Configuring the Build

The MDN Configuring Build Options page has all the details you'd want.

The core configuration options you are likely to care about are:

  • ac_add_options --enable-debug - Enable assertions and other DEBUG-conditional code. These massively slow down the browser and increase console spam, but are quite useful when you're making low level changes and you wan to make sure invariants are checked by assertions.
  • ac_add_options --enable-optimize="-Og" - Setting a specific optimization level so that the debugger will have an easier time of inspecting the state of the program. "Og" was gcc-specific last time I checked; if you're building with clang you might need something different.

Making Builds Go Faster

Spec-Work: Implementing for Content

Communication: Participate in Spec Development

The WHATWG Working Mode provides a helpful introduction to web standards development.
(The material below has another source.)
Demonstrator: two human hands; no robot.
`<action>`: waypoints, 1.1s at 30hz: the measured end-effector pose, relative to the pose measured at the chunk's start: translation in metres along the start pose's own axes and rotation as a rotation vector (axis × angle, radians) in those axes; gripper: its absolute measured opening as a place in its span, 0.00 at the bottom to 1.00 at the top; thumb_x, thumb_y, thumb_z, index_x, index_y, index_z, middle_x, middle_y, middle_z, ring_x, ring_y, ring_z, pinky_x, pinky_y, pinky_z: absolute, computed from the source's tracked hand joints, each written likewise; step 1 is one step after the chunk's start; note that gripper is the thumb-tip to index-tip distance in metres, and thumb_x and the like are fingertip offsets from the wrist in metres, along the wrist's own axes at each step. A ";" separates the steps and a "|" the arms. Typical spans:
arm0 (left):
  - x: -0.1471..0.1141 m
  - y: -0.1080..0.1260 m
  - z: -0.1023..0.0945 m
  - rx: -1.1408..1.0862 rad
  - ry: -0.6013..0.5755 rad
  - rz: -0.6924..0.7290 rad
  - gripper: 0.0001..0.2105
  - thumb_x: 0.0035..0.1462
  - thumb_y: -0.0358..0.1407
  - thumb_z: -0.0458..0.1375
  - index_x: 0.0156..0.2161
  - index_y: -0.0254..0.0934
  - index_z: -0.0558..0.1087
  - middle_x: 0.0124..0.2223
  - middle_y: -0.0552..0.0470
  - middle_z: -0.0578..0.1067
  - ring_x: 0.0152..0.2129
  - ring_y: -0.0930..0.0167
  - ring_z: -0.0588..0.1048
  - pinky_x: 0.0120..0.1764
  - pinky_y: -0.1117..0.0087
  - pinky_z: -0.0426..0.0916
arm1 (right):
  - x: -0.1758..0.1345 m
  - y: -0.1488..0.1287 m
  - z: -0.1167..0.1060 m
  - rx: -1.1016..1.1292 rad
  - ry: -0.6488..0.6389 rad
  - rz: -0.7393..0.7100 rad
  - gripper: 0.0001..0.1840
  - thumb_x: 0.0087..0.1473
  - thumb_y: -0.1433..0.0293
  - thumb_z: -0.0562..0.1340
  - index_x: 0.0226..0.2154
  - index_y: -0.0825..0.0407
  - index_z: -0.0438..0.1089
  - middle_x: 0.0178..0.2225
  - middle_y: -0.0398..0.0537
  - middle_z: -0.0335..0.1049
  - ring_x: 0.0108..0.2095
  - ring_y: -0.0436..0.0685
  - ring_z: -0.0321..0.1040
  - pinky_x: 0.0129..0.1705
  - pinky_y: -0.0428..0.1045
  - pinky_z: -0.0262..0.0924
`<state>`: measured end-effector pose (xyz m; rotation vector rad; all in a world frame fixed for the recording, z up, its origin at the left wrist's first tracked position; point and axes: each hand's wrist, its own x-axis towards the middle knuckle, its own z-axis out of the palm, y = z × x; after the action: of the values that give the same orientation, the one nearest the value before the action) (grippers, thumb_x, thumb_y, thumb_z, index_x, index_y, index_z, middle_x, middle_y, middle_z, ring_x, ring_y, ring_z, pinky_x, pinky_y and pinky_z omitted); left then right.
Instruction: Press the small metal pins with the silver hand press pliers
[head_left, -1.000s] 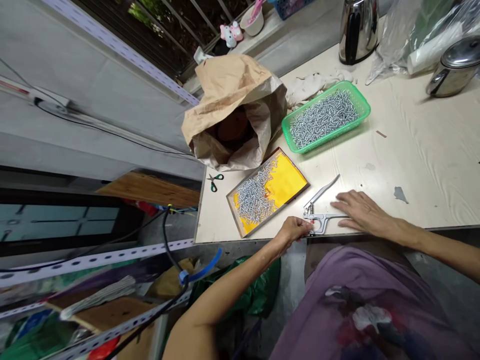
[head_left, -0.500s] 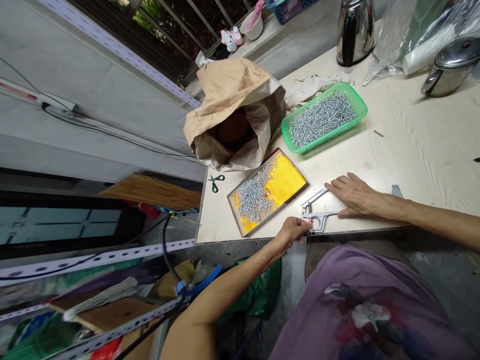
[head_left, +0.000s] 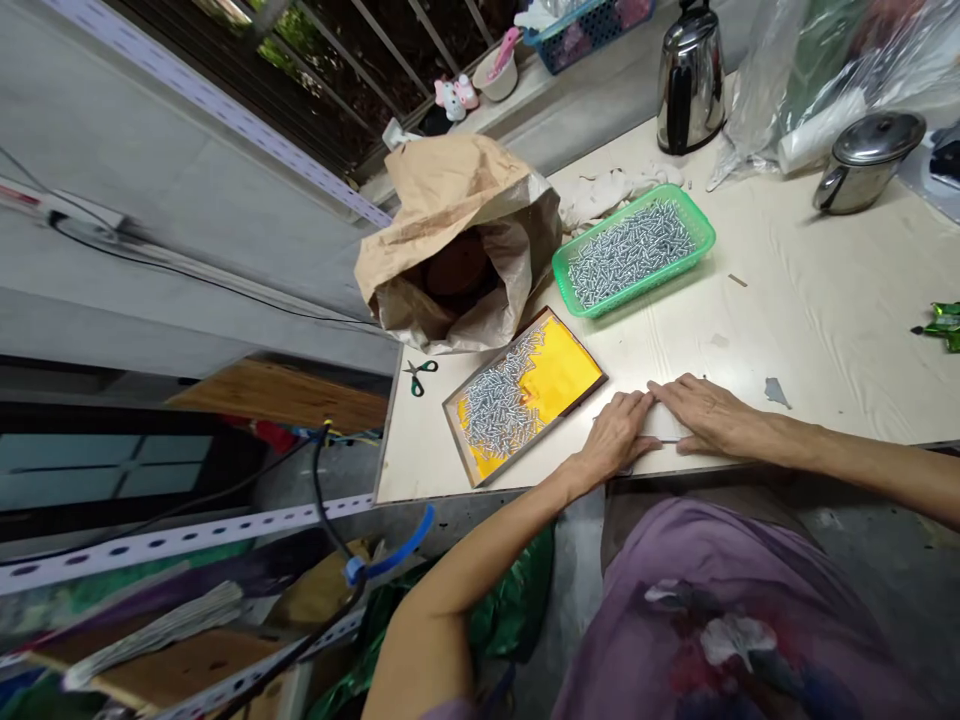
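At the near edge of the table, a silver spring-loaded plier-like hand tool (head_left: 669,441) lies mostly hidden beneath my hands; only a sliver of its lower handle shows. My left hand (head_left: 619,436) is closed over the jaw and spring end. My right hand (head_left: 705,415) holds the handle ends from the other side, thumb on the lower handle and fingers at the upper. Left of them is a shallow tray (head_left: 574,355) with a yellow bottom and a pile of small silver metal pins (head_left: 499,405). Whether a pin sits in the tool is hidden.
Behind the tray stand an open brown paper sack (head_left: 457,185) and a green plastic basket (head_left: 637,295) full of similar pins. Small scissors (head_left: 421,376) lie at the left. A steel kettle (head_left: 690,90) and a lidded steel cup (head_left: 862,165) stand farther back.
My left hand has moved from beside the tool's jaw up and right onto the tool, covering it. My right hand stays at the handles. The view has shifted slightly.
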<state>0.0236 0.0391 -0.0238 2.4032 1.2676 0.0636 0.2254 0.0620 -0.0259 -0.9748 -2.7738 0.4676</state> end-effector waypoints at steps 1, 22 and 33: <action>0.004 -0.001 0.000 0.014 -0.025 0.007 0.29 0.57 0.44 0.61 0.59 0.35 0.59 0.51 0.40 0.69 0.47 0.59 0.68 0.50 0.55 0.67 | -0.002 0.001 -0.001 0.000 0.001 0.016 0.38 0.46 0.66 0.70 0.57 0.59 0.58 0.45 0.60 0.69 0.44 0.65 0.63 0.42 0.56 0.60; -0.001 0.014 0.028 -0.020 0.157 -0.025 0.14 0.65 0.37 0.50 0.54 0.36 0.66 0.52 0.40 0.70 0.52 0.59 0.68 0.53 0.52 0.67 | -0.003 0.024 0.008 0.047 0.010 0.022 0.18 0.53 0.64 0.65 0.45 0.57 0.69 0.40 0.56 0.68 0.38 0.60 0.61 0.38 0.52 0.57; -0.023 0.055 0.067 -0.188 0.280 0.070 0.18 0.67 0.37 0.47 0.58 0.35 0.65 0.56 0.37 0.71 0.58 0.60 0.68 0.62 0.47 0.59 | 0.044 0.049 -0.010 -0.133 0.061 0.106 0.14 0.62 0.70 0.53 0.32 0.54 0.73 0.35 0.58 0.70 0.39 0.63 0.61 0.37 0.56 0.55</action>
<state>0.0679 -0.0296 -0.0602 2.3316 1.2322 0.5319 0.2222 0.1282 -0.0316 -1.1496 -2.7378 0.2644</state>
For DOM the main standards are:

You can participate in their development through their corresponding GitHub repository (e.g., watching the entire repository, subscribing to relevant issues, filing new issues, etc.). Feel free to chime in as you please and share your views, but confer with colleagues before expressing opinions on behalf of Mozilla.

Mechanics: Web IDL (WebIDL)

Web IDL defines the APIs that Firefox exposes to JavaScript content.

MDN's WebIDL bindings has detailed information on the setup in Firefox.

Mechanics: Testing

There are two broad categories of tests you'll deal with.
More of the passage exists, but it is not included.